In the records that follow, locate every line with "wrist" and extract it.

---------------

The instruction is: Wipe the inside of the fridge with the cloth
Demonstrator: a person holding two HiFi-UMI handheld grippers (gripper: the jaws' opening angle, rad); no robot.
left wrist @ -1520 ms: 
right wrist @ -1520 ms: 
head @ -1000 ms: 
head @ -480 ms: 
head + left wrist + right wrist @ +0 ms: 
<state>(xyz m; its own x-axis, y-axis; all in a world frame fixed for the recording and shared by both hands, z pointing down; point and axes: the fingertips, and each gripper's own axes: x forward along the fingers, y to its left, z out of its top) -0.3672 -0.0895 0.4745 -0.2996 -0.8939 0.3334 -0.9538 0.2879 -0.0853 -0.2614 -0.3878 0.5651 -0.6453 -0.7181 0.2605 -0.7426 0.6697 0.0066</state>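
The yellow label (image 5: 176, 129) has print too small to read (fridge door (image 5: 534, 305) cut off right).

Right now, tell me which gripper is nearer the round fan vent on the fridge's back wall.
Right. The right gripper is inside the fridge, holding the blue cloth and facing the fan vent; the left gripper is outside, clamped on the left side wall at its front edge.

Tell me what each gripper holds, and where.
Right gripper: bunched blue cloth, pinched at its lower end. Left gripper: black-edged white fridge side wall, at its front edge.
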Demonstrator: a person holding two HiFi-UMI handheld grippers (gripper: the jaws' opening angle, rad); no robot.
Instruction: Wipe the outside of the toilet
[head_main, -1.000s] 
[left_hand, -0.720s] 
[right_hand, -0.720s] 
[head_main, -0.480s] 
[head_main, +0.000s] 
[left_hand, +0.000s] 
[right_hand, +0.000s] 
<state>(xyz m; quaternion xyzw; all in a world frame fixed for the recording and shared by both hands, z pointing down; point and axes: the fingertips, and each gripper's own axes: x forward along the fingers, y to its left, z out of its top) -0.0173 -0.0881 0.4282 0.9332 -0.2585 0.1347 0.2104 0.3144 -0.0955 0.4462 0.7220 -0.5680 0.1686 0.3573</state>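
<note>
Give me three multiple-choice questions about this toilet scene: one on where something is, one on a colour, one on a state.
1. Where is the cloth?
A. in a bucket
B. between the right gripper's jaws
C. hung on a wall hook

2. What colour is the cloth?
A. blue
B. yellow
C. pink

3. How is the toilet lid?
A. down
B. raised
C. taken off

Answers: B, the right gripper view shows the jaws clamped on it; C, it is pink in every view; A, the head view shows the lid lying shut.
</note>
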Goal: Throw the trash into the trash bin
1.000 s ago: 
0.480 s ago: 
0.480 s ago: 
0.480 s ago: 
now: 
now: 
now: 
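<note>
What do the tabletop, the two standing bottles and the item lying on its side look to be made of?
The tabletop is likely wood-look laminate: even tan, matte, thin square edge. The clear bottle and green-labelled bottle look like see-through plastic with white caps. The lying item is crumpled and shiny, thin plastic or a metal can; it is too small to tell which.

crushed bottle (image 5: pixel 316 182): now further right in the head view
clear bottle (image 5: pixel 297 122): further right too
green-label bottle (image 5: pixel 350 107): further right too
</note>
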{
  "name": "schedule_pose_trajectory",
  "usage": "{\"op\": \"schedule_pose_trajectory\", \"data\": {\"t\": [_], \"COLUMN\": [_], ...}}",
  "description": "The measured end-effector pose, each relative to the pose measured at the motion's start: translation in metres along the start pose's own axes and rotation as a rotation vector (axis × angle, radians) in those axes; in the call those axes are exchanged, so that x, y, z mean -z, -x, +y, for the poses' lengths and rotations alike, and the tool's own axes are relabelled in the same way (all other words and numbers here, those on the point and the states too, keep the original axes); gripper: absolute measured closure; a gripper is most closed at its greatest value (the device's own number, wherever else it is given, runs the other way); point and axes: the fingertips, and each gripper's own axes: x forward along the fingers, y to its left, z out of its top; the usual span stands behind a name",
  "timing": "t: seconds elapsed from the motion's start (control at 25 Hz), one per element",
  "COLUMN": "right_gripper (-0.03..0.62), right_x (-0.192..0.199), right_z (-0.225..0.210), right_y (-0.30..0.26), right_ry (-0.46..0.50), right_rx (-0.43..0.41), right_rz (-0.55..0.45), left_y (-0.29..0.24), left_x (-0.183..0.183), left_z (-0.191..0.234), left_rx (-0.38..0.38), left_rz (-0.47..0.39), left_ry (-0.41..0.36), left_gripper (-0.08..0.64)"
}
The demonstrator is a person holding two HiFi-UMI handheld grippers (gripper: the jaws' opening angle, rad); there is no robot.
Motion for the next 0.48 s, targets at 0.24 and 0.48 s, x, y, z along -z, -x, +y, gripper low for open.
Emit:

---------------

- **EXPECTED OUTPUT**
left wrist @ -1520 ms: 
right wrist @ -1520 ms: 
head + left wrist + right wrist @ +0 ms: 

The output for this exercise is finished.